Computers can’t hold a candle to a 10-year-old’s mastery of human language. But despite their shortcomings, they continue to surprise us with their ability to mimic the way we communicate.
One reason natural language processing (NLP) confuses many clinicians is the term itself is a bit misleading. It’s really about human language processing, a branch of AI that uses algorithms to understand the complexities of what we humans take for granted, and then convert it into machine readable text.
That’s no small task, considering all the ways in which we communicate our thoughts and feelings, including idioms, metaphors, grammatical and usage exceptions, strange word spellings, multiple meanings to individual words, and unusual sentence structures. We have no trouble understanding the fact that noses can run, and feet can smell, but then again, noses can smell, and feet can run. And most of us don’t struggle with expressions like, ‘the ball is in your court,’ ‘I’m under the weather,’ or ‘break a leg,’ which make no sense if interpreted literally.
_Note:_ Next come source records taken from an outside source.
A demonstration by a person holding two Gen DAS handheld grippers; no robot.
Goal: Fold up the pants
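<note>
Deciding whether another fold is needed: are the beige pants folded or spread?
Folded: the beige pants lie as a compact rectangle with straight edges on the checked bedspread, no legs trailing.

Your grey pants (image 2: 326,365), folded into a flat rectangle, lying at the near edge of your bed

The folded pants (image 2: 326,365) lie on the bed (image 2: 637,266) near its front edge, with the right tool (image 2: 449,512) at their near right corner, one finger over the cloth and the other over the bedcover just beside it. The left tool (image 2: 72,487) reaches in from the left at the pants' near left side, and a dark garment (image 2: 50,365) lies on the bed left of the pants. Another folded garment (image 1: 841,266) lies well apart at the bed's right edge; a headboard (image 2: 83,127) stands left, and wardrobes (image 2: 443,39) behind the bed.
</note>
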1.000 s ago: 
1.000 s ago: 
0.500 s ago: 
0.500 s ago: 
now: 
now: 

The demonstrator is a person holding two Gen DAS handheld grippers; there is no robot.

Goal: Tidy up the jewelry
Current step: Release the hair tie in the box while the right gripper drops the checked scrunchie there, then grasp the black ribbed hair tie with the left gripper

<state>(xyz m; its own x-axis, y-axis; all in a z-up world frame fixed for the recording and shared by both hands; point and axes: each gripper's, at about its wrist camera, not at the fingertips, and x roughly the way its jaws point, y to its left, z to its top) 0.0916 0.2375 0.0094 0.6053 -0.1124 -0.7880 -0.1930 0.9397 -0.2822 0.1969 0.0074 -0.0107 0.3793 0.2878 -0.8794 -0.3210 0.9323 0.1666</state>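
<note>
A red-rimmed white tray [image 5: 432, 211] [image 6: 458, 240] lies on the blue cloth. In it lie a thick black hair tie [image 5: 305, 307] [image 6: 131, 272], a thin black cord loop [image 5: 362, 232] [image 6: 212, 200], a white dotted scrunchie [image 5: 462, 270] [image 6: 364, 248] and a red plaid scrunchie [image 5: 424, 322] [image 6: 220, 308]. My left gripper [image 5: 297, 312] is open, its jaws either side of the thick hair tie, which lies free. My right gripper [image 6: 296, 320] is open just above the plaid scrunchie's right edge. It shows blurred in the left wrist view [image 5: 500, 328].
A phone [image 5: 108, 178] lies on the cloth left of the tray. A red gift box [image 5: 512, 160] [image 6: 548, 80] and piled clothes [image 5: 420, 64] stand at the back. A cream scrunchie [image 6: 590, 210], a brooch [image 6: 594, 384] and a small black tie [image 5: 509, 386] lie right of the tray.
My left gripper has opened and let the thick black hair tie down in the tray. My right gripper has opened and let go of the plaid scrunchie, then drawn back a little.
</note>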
Similarly, when clinicians use casual terms in their EHR notes, like ‘snake oil remedy’ or ‘the patient can’t kick the habit,’ it’s easy to see how a computer with only an elementary knowledge of human speech might get it wrong.
NLP’s role as translator
Fortunately, there are several NLP algorithms to deal with these peculiarities. They use semantic analysis to figure out the difference between the verb ‘make,’ for instance, and the noun ‘make’, as in “what make of car is that?”, a process called part-of-speech tagging. Similarly, word sense disambiguation enables an NLP algorithm to differentiate between ‘make the grade’ and ‘make a bet’.
There are also algorithms that perform sentiment analysis, which attempts to decipher the emotions behind a person’s words. In its simplest form, sentiment analysis will label a statement as either negative or positive, loosely suggesting either love, kindness, and respect, or hate, suffering, or disgust.
Harrison et al explain that these rudimentary algorithms rely on lexicons that contain words or phrases that are typically associated with the relevant emotions. Such digital tools have the potential to improve population health analytics and have been used to track disease outbreaks and detect patterns in social media posts for specific disorders. Unfortunately, they are easily thwarted when survey respondents are sarcastic or use negative statements about the term being analyzed.
In early iterations, NLP used rules-based algorithms to interpret human communications, but more recently, they’ve been replaced by machine learning systems, including deep learning algorithms like convolutional neural networks. No doubt, the recent introduction of large language models will have an even more profound impact on NLP systems.
Making a case
Use cases for NLP algorithms are plentiful. They serve as the backbone for translation and clinical transcription services, and play a role in AI systems that convert 30-page EHR reports into manageable length summaries. As mentioned previously, they are being used in population health analytics. Aramaki et al also highlight their value in numerous medical specialties, noting: “NLP can support pathologists by providing a better computer-based image retrieval system incorporating pathology reports or by automated pathology reporting… NLP can help screen patients for contraindications to diagnostic imaging… NLP can help in the screening, early diagnosis, or severity estimation of various diseases such as depression, bipolar disorder, dementia, psychosis, and schizophrenia…”
Computers will never fully duplicate the poetry, reasoning, and eloquence of the human mind. As Shakespeare once said: “What a piece of work is a man, How noble in reason, how infinite in faculty, In form and moving how express and admirable, In action how like an Angel, In apprehension how like a god.” NLP systems may not have godlike qualities, but it’s hard to imagine a healthcare ecosystem without them.